By Hudson Warm

I. Your Room is a River

 

& along the red riverbed I find myself

& you, resting. The day’s toils flock from us, little doves.

                                                                                 (weaving, leaving)

 

In this sacred palace I meet you each night; you call

it your darkened dorm room.

 

This flesh-on-flesh rhythm becomes routine, the flowers sprout

like wishes, one touch & they quiver.                                                                 

                                                                                      (white roses,

                                                                                                blood-red stains)

Amendment: it was once, but my mind reels

the scene in a routine. Falling, unfolding, opening, unspooling, softening.

 

In each quotidian moment you descend to me, haunting my body

with the memory.
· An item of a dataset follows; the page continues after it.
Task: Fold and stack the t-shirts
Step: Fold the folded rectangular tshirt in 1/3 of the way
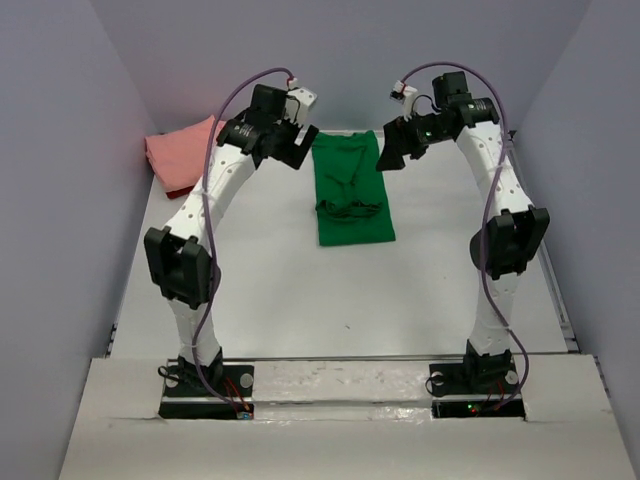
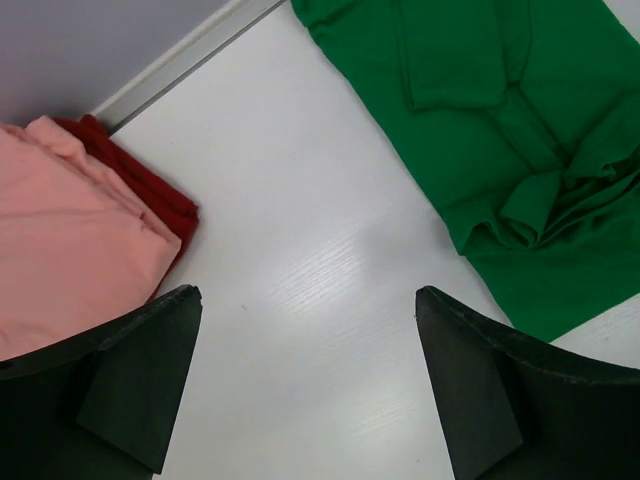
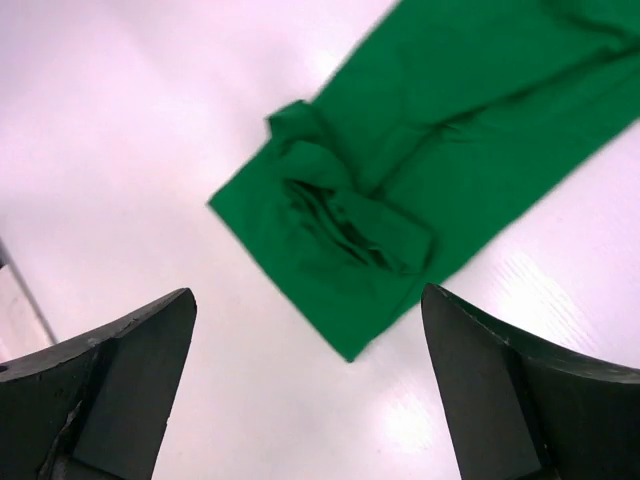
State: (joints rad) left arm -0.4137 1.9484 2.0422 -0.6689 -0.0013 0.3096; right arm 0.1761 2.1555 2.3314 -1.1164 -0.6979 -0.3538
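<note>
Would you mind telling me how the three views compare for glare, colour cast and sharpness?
Top external view: evenly lit and sharp, the green t-shirt crisp on the table. Left wrist view: sharp, only a faint sheen on the table. Right wrist view: washed out with a pinkish cast, glare on the table, the shirt's edges slightly soft.

- green t-shirt: bright solid green, no print noted; darker green seen in creases.
- salmon pink t-shirt: pale salmon, plain, unpatterned.
- dark red t-shirt: deep red; only a narrow edge is seen, so probably plain.
- table: white, faint grain streaks noted in left wrist view; washed pinkish in right wrist view.
- walls: flat grey-lavender.
- arms: white links, black joints; cables purple.
- left gripper, right gripper: matte black.
</note>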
I don’t know whether it happened, or which parts.

 

All I know is the world moves on & I do not & in October I still

inhabit July but not its sun, its lint & limbs & latex & lying there, 

 

I imagine a scream so loud the river-room shakes

& plunges into a story I can never wholly tell. 

 

But then: the lake deltas like two legs 

yielding to you—I tremble but can’t speak, & so we dance. 
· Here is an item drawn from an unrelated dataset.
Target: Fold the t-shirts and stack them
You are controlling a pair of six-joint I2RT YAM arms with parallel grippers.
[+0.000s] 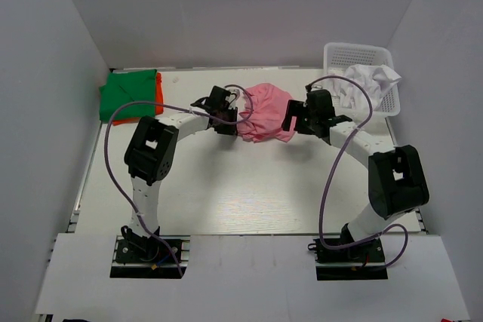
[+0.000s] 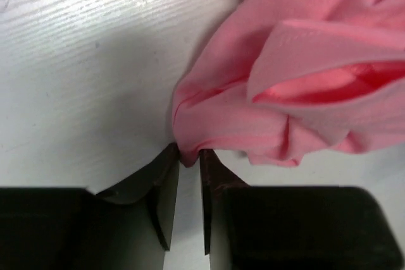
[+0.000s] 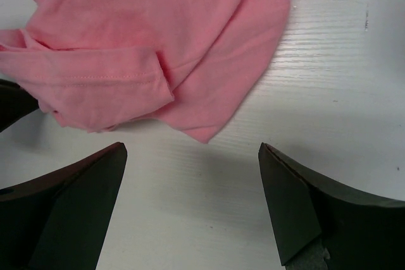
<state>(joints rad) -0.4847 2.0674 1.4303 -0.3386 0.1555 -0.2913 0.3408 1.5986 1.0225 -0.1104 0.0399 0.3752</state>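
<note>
White table (image 1: pixel 226 201) is occupied by a crumpled salmon-pink cloth t-shirt (image 1: pixel 266 113), pinched at one edge by the left fingers (image 2: pixel 168 172); right fingers (image 3: pixel 95 178) are spread wide just short of it.

Bright, even overhead light washes the table (image 2: pixel 82 42) pale ahead of the jaws of the left gripper (image 2: pixel 188 156). A soft grey shadow lies between the pink t-shirt (image 3: pixel 152 36) and the jaws of the right gripper (image 3: pixel 193 150); both wrist views look slightly soft.
</note>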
                                                                                 (twin cherubs, 

                                                            we’re spinning round

                                                                                 rising, falling) 

 

II. Baptism

 

Cover me in hands, gray sheets,

maybe just

                          darkness. 

 

Let me into your wrought-iron ribs; I want 

to live inside them.

                                   I asked 

                                   to be submerged but your water 

                                   was not safe. The blood & the burial & the wine 

                                                                                    & our rituals were not 

                                                                                                                   divine.

 

I read We Are Seven, Wordsworth 

                            & began to cry for that child. Wrap

              your limp fingers around my neck; squeeze

                            until you take one more thing from me:

                  life.

 

                                                But who can I blame when

                                                I lay there willingly, my yielding flesh       ready

                                                to be maimed.

 

III. Eden

 

Wordsworth, I love you for making natural things

your religion. But what if I told you my flowers

line the Styx: petals charred, stalks

strangled?

 

Your garden may hug you back until

you tear stems & they bleed, they bleed—

pale-throated Narcissus blooms that echo you

Wordsworth, you profess your love to

the lake in which

                    she drowned.

 

Do you remember the day in the garden?

         (Play-ground, prom night,

                                               pine needles)

 

You called me something; it became my name.

Your blood tasted like transition metals;

you were a small invention.

You ate the apple;

               I watched but said nothing.